Award Information
Description of original award (Fiscal Year 2015, $500,000)
The primary goals of the OJJDP youth violence portfolio are to promote the wellbeing of children, youth, and families; reduce violence; and improve community capacity to address all forms of violence. This program supports the enhancement of OJJDPs youth violence prevention initiatives by inviting OJJDP localities presently implementing the National Forum on Youth Violence Prevention (Forum), Community-Based Violence Prevention (CBVP), and/or the Defending Childhood initiatives to apply for funding to adopt practices and implement models from a different program to achieve their shared violence prevention objectives. This program serves to encourage current initiative sites to enhance, integrate, and align youth violence prevention strategies; coordinate existing resources; engage in community education and outreach; develop and maintain strong collaborations; increase the involvement of youth and families in decision making; and engage the faith community, media, law enforcement, advocates, victim services, business, and other key partners in collective action. These efforts are authorized under Department of Justice Appropriations Act, 2015 (Pub. L. 113-235).

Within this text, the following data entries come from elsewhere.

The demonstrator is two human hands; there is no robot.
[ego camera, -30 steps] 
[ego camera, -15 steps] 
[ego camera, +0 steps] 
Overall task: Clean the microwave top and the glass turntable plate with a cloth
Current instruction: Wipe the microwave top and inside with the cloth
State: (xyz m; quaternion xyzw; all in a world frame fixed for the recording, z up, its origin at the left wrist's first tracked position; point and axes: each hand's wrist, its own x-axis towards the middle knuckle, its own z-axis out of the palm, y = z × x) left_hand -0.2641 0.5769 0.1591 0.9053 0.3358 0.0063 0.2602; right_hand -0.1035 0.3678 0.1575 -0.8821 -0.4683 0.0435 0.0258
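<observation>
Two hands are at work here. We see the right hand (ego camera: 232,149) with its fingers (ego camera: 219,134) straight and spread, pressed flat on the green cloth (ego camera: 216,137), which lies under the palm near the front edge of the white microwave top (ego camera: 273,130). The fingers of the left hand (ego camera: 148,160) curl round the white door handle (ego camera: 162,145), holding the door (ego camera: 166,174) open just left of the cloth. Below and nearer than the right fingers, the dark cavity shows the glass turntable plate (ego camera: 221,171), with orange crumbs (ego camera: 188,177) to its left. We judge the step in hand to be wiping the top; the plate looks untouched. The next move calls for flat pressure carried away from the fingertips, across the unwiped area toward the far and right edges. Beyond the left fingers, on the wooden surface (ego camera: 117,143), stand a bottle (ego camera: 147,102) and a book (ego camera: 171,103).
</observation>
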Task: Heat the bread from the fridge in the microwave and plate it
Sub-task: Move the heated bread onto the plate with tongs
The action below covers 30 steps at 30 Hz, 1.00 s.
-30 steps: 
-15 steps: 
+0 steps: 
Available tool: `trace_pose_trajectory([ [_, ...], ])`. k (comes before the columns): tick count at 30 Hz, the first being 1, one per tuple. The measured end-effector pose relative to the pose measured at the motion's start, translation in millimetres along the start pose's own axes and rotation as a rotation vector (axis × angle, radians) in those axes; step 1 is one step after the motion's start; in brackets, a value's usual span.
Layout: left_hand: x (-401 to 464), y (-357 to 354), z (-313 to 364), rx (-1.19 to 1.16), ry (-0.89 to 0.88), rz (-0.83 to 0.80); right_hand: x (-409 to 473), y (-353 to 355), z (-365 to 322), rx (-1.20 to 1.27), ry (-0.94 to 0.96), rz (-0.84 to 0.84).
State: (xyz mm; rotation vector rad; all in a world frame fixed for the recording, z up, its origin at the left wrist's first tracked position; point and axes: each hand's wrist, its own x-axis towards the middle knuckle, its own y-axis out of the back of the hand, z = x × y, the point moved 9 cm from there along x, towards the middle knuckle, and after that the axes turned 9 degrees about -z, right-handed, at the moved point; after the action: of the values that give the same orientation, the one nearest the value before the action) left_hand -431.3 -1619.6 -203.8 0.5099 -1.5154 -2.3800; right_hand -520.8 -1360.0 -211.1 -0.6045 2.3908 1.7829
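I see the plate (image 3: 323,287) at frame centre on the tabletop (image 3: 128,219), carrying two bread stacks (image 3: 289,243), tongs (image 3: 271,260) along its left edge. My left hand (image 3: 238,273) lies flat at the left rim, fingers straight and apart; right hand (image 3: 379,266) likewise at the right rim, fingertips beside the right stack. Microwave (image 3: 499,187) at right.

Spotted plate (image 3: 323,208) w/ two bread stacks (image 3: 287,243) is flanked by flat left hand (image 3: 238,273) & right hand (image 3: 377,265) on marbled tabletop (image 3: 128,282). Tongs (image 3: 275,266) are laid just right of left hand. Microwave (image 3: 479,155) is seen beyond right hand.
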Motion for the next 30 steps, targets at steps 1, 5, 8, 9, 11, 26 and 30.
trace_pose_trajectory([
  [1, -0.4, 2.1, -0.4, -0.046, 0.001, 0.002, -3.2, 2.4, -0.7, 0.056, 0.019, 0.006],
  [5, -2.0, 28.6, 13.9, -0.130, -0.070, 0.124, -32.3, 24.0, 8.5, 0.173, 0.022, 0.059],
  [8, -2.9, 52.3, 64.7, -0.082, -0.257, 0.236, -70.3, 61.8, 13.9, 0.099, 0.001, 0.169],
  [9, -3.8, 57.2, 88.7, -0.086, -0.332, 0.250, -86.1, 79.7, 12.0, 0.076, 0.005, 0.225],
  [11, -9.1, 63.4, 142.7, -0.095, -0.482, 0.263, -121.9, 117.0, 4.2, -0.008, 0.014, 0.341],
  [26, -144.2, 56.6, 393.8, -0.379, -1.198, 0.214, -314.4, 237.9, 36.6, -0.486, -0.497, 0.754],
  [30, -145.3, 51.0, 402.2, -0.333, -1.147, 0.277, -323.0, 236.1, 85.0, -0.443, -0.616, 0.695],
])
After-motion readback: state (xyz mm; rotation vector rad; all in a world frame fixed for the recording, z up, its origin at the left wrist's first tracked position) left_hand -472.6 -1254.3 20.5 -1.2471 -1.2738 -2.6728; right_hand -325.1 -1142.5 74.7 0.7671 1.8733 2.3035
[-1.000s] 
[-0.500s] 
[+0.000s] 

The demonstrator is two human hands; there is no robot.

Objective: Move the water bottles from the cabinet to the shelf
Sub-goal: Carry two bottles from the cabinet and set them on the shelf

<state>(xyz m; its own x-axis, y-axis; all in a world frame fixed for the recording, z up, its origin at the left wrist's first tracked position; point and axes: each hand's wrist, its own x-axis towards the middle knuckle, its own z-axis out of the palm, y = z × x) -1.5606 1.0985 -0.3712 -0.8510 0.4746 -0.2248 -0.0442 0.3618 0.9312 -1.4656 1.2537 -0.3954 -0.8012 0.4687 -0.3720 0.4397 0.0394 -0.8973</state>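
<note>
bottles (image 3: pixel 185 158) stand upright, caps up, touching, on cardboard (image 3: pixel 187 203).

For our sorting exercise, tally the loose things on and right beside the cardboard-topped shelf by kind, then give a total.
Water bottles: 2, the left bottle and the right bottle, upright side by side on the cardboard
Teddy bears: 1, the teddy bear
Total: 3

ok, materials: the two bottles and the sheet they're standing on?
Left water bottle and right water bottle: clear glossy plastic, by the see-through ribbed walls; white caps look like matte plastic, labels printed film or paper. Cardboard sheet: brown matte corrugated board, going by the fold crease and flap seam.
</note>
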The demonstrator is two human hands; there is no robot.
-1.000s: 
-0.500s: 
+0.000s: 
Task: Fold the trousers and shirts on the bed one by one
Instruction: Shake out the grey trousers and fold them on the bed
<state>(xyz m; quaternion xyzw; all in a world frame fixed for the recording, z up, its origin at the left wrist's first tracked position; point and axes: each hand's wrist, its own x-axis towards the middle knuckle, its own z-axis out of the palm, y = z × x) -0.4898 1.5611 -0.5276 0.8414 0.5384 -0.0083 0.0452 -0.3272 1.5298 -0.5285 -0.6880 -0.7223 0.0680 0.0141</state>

The Crown Heights Community Mediation Center will enhance its Save Our Streets (S.O.S.) programming in two central Brooklyn neighborhoods (Crown Heights and Bedford-Stuyvesant) that suffer from elevated levels of violence. The goal of the proposed program enhancement is to bring more comprehensive trauma-informed services to Central Brooklyns young people those on the street, those in the hospital due to community violence, and those in school-based programs. As part of this program enhancement, the Mediation Center will work to meet the following objectives: 1) create an interdisciplinary and cross-sector advisory board that will address the prevention of community violence and the promotion of healing and recovery for residents most intimately affected by violence in Central Brooklyn; 2) expand and broaden crisis and recovery services available for victims of community violence in Central Brooklyn, and 3) create a multi-media public awareness campaign that highlights the psychological, physical and social impacts of violence, strategies for preventing violence, and promotion of pathways to healing from violence.
The Mediation Center will measure performance through the collection and review of the following data: number of advisory board members engaged and meetings held; number of trainings provided to advisory board members; the completion of the community assessment and final strategic plan; number of victims provided trauma-informed care; increases in knowledge and skills around emotional regulation, trauma, and cycles of violence; number of participants connected to education and job opportunities; self-reported decreases in Post-Traumatic Stress Disorder symptoms; number of S.O.S. participants who complete programming; number of people reached by the proposed public awareness campaign; increases in youth understanding and knowledge of violence and conflict; skill development in youth participants; and increases in the youths feelings of efficacy around collective action.